— EXERCISE INSTRUCTIONS —
Within the records below, reproduce without change the lines from the line that has "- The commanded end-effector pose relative" through the line that has "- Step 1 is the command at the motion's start", and only those.

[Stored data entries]
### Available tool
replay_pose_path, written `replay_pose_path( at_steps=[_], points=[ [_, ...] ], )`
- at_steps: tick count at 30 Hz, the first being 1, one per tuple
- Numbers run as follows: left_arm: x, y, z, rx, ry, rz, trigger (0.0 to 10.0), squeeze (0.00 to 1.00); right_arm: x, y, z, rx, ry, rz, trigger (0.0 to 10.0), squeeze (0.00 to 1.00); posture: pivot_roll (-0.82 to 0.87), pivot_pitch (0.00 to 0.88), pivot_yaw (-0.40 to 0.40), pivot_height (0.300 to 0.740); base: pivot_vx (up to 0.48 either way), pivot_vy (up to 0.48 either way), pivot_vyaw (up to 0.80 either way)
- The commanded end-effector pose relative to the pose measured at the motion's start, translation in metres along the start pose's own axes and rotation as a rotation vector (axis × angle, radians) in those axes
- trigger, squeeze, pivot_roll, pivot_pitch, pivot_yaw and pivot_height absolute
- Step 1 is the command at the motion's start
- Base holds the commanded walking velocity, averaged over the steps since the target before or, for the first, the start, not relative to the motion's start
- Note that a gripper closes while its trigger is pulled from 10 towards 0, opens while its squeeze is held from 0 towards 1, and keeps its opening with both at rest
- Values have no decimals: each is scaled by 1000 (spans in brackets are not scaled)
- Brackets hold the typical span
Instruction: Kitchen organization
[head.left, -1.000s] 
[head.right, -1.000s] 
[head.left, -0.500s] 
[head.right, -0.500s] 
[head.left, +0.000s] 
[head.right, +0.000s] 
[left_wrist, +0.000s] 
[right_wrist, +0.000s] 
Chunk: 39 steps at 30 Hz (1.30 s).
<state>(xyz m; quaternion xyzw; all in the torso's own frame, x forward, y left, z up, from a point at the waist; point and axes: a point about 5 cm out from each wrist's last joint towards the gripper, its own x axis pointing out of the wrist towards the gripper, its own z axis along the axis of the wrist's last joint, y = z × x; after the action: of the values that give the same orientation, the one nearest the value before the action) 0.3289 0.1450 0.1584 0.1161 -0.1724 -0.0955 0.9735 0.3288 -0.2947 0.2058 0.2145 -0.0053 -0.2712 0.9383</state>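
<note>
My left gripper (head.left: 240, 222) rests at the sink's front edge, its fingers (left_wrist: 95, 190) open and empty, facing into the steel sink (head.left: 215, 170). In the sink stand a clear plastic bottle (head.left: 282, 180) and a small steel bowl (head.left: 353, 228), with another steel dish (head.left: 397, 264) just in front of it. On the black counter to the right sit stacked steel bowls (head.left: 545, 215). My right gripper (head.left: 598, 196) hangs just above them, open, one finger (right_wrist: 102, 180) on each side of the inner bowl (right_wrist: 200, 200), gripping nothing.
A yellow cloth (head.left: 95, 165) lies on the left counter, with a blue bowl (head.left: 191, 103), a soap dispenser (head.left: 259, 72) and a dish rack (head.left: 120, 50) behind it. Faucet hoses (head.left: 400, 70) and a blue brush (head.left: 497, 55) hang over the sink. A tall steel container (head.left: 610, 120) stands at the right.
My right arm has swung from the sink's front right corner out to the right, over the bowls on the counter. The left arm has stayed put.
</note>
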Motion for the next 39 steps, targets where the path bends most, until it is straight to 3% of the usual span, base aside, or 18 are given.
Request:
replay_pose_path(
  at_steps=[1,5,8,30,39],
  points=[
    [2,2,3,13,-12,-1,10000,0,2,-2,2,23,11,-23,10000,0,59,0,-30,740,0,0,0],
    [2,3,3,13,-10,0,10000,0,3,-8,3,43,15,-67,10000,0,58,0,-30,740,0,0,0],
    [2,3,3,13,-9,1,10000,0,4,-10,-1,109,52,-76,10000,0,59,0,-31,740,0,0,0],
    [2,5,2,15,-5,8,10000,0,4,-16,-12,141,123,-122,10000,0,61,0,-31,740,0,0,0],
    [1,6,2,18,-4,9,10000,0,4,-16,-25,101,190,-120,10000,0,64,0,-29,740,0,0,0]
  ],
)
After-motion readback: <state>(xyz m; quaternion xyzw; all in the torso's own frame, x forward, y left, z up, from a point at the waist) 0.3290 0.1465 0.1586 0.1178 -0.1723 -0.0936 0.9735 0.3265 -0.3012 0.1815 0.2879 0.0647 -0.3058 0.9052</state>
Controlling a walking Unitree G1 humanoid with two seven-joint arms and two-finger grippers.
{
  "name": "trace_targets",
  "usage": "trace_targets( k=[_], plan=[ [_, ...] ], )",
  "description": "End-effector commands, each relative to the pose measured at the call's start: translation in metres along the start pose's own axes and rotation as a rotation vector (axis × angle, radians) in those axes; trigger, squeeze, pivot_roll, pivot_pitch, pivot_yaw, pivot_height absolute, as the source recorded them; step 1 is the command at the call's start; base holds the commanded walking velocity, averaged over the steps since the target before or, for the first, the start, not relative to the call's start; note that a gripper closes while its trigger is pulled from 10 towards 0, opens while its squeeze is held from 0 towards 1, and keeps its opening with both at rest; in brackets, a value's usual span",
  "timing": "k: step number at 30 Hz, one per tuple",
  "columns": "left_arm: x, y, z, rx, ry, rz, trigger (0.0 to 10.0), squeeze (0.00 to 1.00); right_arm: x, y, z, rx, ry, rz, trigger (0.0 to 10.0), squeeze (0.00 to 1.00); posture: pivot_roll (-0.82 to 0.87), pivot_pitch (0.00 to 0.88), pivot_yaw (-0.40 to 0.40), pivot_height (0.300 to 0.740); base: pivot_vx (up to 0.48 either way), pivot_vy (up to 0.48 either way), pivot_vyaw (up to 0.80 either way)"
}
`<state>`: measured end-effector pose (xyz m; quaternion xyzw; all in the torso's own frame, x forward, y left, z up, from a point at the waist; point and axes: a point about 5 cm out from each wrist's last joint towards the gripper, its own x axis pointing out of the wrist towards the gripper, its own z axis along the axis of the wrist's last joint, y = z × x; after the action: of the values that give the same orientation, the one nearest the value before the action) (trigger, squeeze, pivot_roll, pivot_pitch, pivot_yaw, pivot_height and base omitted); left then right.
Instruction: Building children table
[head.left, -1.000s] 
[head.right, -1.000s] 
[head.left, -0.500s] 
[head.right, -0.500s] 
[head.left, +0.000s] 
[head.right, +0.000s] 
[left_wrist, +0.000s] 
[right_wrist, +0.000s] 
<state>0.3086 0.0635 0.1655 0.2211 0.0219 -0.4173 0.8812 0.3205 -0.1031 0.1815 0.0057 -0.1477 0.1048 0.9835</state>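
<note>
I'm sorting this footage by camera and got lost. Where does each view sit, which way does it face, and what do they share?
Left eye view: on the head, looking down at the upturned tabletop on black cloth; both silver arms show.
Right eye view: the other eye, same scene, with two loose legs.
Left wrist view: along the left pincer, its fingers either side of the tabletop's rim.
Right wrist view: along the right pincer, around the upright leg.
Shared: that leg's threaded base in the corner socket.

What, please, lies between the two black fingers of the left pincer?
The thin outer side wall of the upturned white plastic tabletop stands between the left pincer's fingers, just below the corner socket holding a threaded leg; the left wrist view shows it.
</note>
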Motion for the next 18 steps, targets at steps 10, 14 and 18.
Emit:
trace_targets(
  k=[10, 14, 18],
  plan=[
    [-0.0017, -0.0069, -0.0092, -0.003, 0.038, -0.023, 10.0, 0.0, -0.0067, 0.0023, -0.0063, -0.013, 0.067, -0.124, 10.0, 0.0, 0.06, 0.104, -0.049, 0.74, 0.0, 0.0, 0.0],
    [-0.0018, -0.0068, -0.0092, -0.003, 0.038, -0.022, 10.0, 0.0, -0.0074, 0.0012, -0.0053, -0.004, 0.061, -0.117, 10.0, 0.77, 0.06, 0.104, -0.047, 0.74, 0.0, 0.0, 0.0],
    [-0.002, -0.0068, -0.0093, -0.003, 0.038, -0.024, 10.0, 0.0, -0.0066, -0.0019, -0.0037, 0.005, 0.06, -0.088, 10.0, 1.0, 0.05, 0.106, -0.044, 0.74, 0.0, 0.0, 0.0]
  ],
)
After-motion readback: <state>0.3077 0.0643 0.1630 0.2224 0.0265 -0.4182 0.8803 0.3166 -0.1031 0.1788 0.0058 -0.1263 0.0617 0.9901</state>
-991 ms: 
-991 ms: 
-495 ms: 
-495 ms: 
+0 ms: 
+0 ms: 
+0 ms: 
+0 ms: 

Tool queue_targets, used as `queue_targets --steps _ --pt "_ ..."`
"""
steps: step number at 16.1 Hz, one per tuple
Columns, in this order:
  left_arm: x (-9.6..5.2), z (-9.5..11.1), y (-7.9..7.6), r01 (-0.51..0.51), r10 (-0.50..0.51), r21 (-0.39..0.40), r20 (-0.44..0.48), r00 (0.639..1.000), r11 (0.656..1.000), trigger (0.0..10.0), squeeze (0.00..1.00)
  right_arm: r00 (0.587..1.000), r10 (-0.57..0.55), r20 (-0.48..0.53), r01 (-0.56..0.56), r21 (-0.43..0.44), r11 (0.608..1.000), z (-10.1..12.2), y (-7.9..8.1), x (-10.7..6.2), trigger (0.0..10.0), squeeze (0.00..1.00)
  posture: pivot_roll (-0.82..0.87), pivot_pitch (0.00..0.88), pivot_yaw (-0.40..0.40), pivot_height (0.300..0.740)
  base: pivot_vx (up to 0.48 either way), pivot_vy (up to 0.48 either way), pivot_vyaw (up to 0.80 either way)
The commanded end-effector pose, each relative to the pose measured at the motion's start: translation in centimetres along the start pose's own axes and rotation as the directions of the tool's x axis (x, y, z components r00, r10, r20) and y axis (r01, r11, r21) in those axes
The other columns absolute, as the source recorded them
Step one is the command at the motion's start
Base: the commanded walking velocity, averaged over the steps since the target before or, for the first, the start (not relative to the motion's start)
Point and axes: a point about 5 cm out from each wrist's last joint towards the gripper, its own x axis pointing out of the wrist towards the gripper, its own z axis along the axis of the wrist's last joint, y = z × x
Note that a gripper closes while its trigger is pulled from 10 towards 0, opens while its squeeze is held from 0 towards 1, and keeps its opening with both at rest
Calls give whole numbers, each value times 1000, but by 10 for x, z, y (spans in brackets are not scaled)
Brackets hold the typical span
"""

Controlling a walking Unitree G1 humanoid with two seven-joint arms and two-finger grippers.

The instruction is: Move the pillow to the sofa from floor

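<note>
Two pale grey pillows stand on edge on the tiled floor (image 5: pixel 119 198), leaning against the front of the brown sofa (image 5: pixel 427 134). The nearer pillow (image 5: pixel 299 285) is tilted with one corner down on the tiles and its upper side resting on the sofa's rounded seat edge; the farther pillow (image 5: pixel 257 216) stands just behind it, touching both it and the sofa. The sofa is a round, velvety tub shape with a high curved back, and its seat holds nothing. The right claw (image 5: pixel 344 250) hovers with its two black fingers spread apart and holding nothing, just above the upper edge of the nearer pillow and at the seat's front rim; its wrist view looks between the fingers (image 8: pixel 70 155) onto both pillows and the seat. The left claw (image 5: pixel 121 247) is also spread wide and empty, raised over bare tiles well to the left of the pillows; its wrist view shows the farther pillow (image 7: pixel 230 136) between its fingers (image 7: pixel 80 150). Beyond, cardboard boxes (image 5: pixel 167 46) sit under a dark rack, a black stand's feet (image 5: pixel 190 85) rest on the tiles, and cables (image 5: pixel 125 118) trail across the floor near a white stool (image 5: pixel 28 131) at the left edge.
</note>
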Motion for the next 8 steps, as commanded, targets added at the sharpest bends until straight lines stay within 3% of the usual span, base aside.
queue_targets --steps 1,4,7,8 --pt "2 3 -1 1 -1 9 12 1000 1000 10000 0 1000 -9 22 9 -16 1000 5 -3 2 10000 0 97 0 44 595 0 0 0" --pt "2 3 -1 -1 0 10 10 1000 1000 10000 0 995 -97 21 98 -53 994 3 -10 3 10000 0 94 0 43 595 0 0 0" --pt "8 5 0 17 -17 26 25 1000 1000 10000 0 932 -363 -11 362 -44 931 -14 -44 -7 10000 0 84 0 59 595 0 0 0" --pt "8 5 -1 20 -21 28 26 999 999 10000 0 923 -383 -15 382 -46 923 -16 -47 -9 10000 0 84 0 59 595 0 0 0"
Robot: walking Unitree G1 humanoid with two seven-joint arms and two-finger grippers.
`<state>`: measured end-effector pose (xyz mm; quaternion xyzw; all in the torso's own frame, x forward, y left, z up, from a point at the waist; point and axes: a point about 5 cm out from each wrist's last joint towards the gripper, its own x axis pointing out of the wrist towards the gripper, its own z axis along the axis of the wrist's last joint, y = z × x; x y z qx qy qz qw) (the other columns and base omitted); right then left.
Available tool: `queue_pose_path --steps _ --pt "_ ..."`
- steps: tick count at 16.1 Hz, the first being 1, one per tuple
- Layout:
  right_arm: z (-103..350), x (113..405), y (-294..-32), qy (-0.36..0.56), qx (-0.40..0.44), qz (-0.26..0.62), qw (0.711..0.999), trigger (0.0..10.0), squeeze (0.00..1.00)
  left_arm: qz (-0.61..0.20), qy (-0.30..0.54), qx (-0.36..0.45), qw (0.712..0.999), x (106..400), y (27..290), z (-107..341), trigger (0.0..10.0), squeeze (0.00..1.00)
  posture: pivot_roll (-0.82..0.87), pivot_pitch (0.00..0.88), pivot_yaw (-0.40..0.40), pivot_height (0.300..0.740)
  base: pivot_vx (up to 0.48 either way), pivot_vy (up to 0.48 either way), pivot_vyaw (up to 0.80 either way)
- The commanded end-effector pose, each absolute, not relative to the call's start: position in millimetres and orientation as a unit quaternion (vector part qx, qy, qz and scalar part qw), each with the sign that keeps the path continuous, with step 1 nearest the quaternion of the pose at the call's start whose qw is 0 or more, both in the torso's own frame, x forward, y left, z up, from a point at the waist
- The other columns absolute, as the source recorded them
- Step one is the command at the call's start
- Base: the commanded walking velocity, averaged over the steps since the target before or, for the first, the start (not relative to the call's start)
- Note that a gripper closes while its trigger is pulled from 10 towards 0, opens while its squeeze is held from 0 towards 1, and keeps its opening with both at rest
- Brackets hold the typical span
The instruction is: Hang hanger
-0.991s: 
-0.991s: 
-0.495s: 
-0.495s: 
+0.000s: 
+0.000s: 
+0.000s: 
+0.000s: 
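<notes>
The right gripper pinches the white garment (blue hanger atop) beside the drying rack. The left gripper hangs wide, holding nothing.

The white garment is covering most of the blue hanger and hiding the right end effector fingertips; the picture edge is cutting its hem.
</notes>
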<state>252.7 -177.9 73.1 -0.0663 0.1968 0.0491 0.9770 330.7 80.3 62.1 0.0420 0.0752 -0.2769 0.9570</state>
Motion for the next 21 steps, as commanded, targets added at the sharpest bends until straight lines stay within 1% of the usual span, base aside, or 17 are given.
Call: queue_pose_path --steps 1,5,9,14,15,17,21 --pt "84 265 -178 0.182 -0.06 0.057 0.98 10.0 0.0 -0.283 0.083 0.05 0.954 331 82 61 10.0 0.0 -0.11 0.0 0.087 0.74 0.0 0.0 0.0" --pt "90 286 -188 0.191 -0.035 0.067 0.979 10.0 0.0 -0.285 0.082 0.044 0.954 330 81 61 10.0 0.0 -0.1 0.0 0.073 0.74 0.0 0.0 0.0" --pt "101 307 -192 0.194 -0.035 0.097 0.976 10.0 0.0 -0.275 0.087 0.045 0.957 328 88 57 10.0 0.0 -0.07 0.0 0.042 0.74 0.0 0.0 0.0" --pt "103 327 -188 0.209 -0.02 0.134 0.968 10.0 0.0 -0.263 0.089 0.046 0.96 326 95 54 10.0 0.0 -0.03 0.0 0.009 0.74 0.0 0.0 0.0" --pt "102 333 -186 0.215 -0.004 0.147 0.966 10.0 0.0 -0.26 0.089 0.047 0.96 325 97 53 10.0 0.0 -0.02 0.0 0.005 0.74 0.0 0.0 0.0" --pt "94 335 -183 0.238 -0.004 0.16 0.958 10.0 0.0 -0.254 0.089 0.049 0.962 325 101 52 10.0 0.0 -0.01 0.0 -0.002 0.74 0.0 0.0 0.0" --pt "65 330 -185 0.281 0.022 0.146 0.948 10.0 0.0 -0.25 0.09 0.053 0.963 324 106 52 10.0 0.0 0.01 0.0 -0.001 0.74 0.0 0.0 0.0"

— RESULT FOR THIS TASK —
- The commanded end-effector pose relative to the pose measured at the motion's start, translation in metres along the start pose's own axes and rotation as a rotation vector (axis × angle, radians) in those axes
- trigger, squeeze, pivot_roll, pivot_pitch, pivot_yaw and pivot_height absolute
- Step 1 is the command at the motion's start

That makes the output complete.